§ **Stored data**:
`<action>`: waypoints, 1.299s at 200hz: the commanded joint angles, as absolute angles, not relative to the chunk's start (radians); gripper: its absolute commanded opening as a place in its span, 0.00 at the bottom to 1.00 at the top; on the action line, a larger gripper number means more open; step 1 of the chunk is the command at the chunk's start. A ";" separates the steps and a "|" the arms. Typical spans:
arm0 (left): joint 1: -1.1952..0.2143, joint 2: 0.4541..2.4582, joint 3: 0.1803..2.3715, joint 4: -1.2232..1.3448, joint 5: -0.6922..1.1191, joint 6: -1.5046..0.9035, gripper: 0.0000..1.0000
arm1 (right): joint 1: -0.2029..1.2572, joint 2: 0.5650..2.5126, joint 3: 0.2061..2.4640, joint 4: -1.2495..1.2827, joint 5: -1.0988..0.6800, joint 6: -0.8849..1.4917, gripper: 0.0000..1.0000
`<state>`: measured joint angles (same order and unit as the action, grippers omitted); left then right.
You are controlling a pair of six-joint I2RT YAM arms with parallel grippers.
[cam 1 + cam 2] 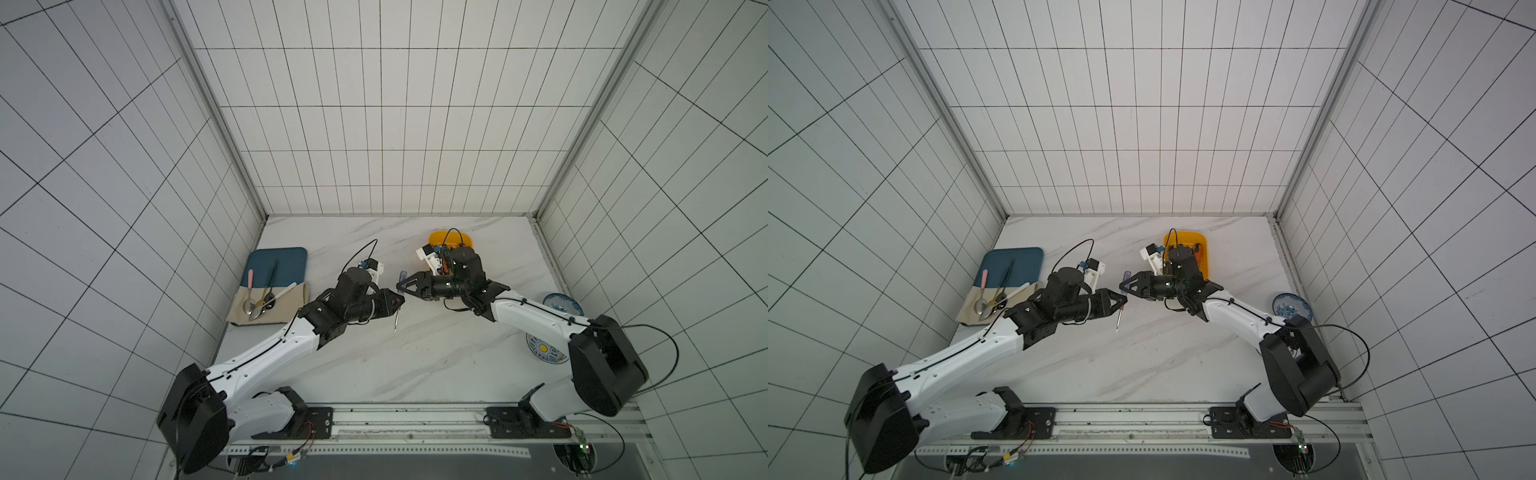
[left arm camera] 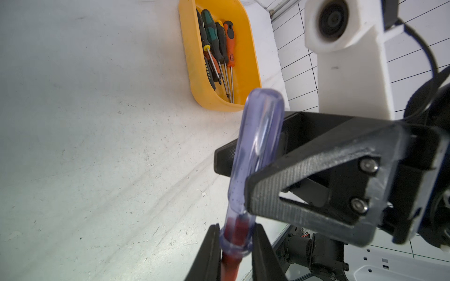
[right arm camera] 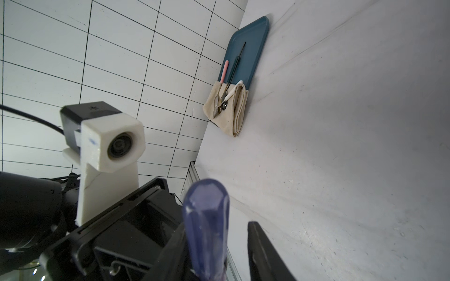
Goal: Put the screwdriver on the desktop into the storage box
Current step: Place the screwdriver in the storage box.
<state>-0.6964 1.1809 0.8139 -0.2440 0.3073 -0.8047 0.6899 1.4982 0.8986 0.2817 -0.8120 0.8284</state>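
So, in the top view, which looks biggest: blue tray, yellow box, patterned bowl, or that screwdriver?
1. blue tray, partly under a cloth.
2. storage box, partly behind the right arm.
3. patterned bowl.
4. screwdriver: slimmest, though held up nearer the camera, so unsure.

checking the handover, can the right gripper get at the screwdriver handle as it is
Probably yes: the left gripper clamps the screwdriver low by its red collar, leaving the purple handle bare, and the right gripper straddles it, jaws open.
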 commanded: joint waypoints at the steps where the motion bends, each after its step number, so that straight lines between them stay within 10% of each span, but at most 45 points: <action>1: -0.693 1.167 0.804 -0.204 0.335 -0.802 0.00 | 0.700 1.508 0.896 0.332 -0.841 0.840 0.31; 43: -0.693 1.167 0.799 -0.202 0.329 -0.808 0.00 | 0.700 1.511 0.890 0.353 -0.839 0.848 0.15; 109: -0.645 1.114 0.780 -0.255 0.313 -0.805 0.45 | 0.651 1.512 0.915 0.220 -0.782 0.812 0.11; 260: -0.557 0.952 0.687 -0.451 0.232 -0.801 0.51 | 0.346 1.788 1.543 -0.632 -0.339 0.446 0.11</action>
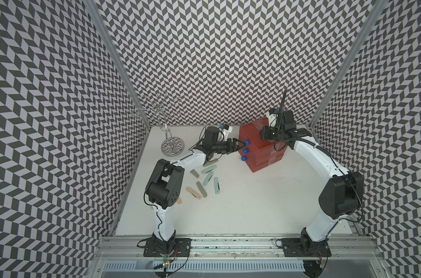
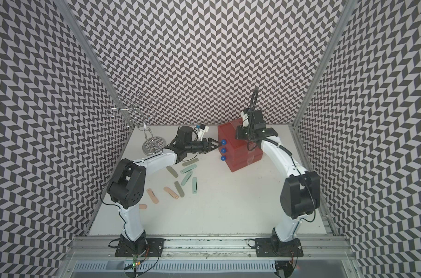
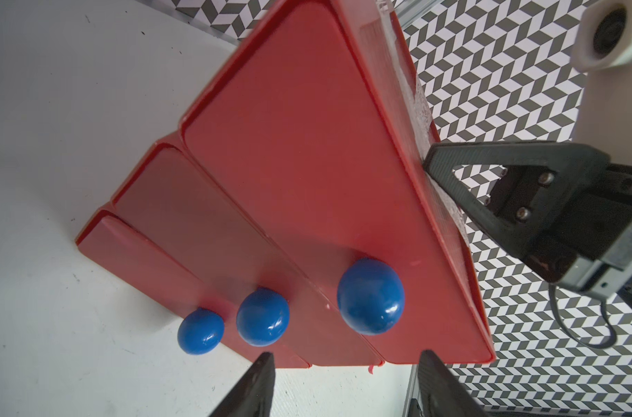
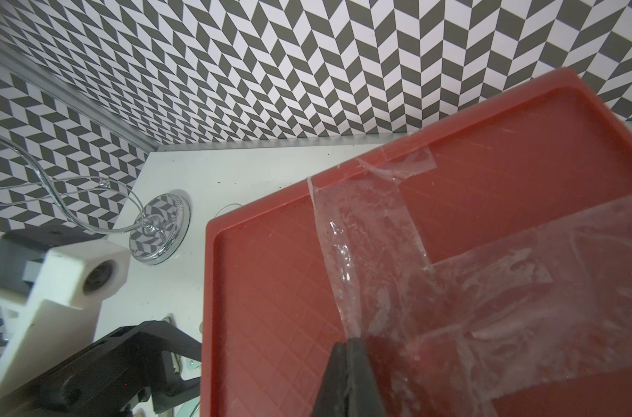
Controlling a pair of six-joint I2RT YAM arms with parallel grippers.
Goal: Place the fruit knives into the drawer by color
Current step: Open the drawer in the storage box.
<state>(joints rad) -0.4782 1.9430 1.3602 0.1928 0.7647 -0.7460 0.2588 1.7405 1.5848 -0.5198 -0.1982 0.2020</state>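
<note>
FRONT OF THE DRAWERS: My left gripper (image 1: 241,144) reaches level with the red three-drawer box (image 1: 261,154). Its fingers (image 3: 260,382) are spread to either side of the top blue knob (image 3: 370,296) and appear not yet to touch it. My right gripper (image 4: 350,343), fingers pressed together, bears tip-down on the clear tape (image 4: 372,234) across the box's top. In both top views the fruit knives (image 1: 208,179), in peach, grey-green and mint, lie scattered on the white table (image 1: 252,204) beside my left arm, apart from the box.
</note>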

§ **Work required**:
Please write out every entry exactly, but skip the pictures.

§ **Exercise response**:
`<action>`: waypoints, 1.299s at 200hz: the commanded joint angles, as absolute angles, not relative to the chunk's start (radians); gripper: its absolute commanded opening as a place in its span, 0.00 at the bottom to 1.00 at the top; on the action line, a larger gripper number means more open; step 1 of the chunk is the command at the chunk's start. A ";" separates the steps and a "|" the arms. Typical spans:
arm0 (left): joint 1: -1.1952..0.2143, joint 2: 0.4541..2.4582, joint 3: 0.1803..2.3715, joint 4: -1.2232..1.3448, joint 5: -0.6922..1.1191, joint 6: -1.5046..0.9035, gripper: 0.0000..1.0000
arm1 (right): joint 1: -0.2029..1.2572, joint 2: 0.5650..2.5126, joint 3: 0.2061..2.4640, joint 4: -1.2495..1.2827, joint 5: -1.0988..0.6800, joint 6: -0.8849..1.4917, gripper: 0.0000..1.0000
`<state>`: measured joint angles (same order and unit as the action, grippers omitted); left then right.
You are controlling a pair of six-joint I2RT YAM arms with parallel grippers.
[cam 1 + cam 2] 
[left arm camera] 
[right arm camera] 
Goal: Put the screwdriver on the desktop into the storage box
Current step: Place the screwdriver in the storage box.
<state>-0.6964 1.1809 0.8139 -0.2440 0.3073 -0.8047 0.6899 1.4982 0.8986 0.2817 -0.8120 0.8284</state>
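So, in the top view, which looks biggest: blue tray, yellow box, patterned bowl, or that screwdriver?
1. blue tray, partly under a cloth.
2. storage box, partly behind the right arm.
3. patterned bowl.
4. screwdriver: slimmest, though held up nearer the camera, so unsure.

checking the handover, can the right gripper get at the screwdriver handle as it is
Probably yes: the left gripper clamps the screwdriver low by its red collar, leaving the purple handle bare, and the right gripper straddles it, jaws open.
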 commanded: joint waypoints at the steps where the motion bends, each after its step number, so that straight lines between them stay within 10% of each span, but at most 45 points: <action>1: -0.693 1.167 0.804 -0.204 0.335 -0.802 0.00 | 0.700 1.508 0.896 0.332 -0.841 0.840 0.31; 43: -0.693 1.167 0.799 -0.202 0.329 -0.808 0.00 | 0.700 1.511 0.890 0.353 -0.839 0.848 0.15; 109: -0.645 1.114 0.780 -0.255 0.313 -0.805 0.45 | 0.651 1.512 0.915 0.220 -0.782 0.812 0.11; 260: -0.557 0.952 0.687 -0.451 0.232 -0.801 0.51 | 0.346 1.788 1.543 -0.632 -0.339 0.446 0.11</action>
Controlling a pair of six-joint I2RT YAM arms with parallel grippers.
Goal: Place the fruit knives into the drawer by color
Current step: Open the drawer in the storage box.
<state>(joints rad) -0.4782 1.9430 1.3602 0.1928 0.7647 -0.7460 0.2588 1.7405 1.5848 -0.5198 -0.1982 0.2020</state>
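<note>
FRONT OF THE DRAWERS: My left gripper (image 1: 241,144) reaches level with the red three-drawer box (image 1: 261,154). Its fingers (image 3: 260,382) are spread to either side of the top blue knob (image 3: 370,296) and appear not yet to touch it. My right gripper (image 4: 350,343), fingers pressed together, bears tip-down on the clear tape (image 4: 372,234) across the box's top. In both top views the fruit knives (image 1: 208,179), in peach, grey-green and mint, lie scattered on the white table (image 1: 252,204) beside my left arm, apart from the box.
</note>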

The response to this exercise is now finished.